[What you are asked to do]
Produce a perfect copy of the listing, matching each line.

┄┄┄┄┄┄┄┄┄┄

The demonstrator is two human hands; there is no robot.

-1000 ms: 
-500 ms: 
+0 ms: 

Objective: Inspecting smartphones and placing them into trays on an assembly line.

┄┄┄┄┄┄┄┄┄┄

[Solution]
The demonstrator is two human hands; there is no robot.

-1000 ms: 
-500 ms: 
+0 ms: 

Objective: Inspecting smartphones and placing them into trays on an assembly line.

No more work is required for the exercise.